# OpenStreetMap Project 

The objective of this OpenStreetMap (OSM) project is to audit and clean OSM data from the Greater Rochester, NY, area.  This region is of particular interest because it is where I was born and where I lived for the first eighteen years of my life. The raw data was downloaded from OSM via Mapzen and was saved as 'Rochester.osm' (see the Mapzen link [here](https://mapzen.com/data/metro-extracts/your-extracts/a299d201ae3b)). The size of the file was 53.6 MB. (A smaller sample of the Rochester.osm file, ~5 MB, is located in Rochester_sample.osm.) The data was processed and interrogated with a series of four scripts, summarized below:

* **audit_tags.py**: Summarize and categorize the data in 'tag' elements in the OSM file.

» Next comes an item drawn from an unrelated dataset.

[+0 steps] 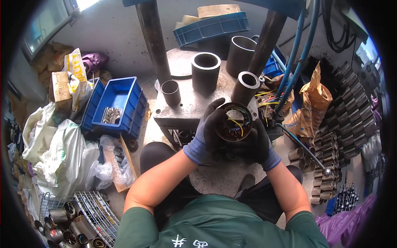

Audit tags that contain (i) problematic characters, (ii) street addresses, (iii) cities, (iv) zip codes, and (v) phone numbers.
* **osm_to_csv.py**: Clean the OSM data and transfer to .csv files.
* **csv_to_database.py**: Define the schema for a SQL database and upload the data from the previously created .csv files.
* **sql_queries**: Extract information from the database with SQL queries.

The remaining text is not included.